The FCR values observed were satisfactory for intensive nurseries, in the different forms of artificially salinized. FCR values at low salinity can usually be higher, due to the energy expenditure that shrimp use for osmoregulation, needing to use diets with higher carbohydrate contents or application of mineral supplements (Roy and Davis 2010b). However, in the synbiotic system, the complementation with natural food has contributed to maintain the values in adequate ranges (Pimentel et al. 2022; Oliveira et al. 2022b).
In a system with minimal water exchange, Vibrio spp. have their development favored due to the large amount of organic matter present in the crop cycle (Ferreira et al. 2011; Yanong and Erlaher-Reid 2012). Thus, in a synbiotic system and the application of commercial probiotic on the feed, can reduce the proportion of Vibrio in shrimp, because contributes to the supply of beneficial microorganisms, and can therefore alter the host's microbiota, increasing competition with pathogens and production of enzymes and organic acids, in addition to the reduction of intestinal pH (Huynh et al. 2017; Dawood and Koshio 2020), which can be used as a preventive tool to control Vibrio (Valente and Wan 2021). The artificially salinized of water does not seem to have a direct influence on Vibrio spp. concentration in the shrimp gut when compared to seawater.
As well as bacteria, the presence of fungi (filamentous and yeasts) is observed in synbiotic systems (water and hepatopancreas) of shrimp, however with yeast dominance (de Andrade et al. 2021). These data are similar to the observed in this study, with a synbiotic system and application of probiotics on the feed, with no significant effect of salinity and the forms of artificially salinized. This dominance of yeasts in synbiotic system is important, because yeasts have a high protein value and are rich in B vitamins, with an important effect on the digestive system, helping the functioning of the gut, and playing a role in the defense of the organism against pathogens (Agboola et al. 2021), as the health of shrimp is closely linked to the gut microbiota (Holt et al. 2021).

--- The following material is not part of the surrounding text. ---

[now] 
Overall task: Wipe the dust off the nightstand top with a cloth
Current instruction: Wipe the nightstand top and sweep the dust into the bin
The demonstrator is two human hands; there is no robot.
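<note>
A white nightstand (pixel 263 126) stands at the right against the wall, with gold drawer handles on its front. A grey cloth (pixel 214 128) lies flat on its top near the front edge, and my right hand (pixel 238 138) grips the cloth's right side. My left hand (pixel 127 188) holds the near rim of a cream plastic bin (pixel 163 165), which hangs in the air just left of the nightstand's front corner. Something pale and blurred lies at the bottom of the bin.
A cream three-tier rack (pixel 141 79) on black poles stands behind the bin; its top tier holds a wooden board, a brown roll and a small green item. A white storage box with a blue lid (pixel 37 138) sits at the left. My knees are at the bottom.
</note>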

After 96 hours of the ammonia stress test, the juveniles showed 100% survival, with reduced circulating THC in the hemolymph, indicating an effect of N-NH3 levels on the immune response. The reduced circulating THC indicate negative effects of environmental stress or infection (Le Moullac et al., 1998; Perazollo et al. 2002), however, with the survivals obtained, we can infer that the shrimp tolerated the evaluated concentrations and the exposure time well, even though the N-NH3 values were approximately 3 to 4 times higher than the safety limit (concentrations equivalent to 10% of the LC50) for P. vannamei (post-larvae and juveniles) in low salinity (0.12 mg N-NH3 L− 1; ValenciaCastaneda et al. 2018) and seawater (0.16 mg N-NH3 L− 1; Lin and Chen 2003).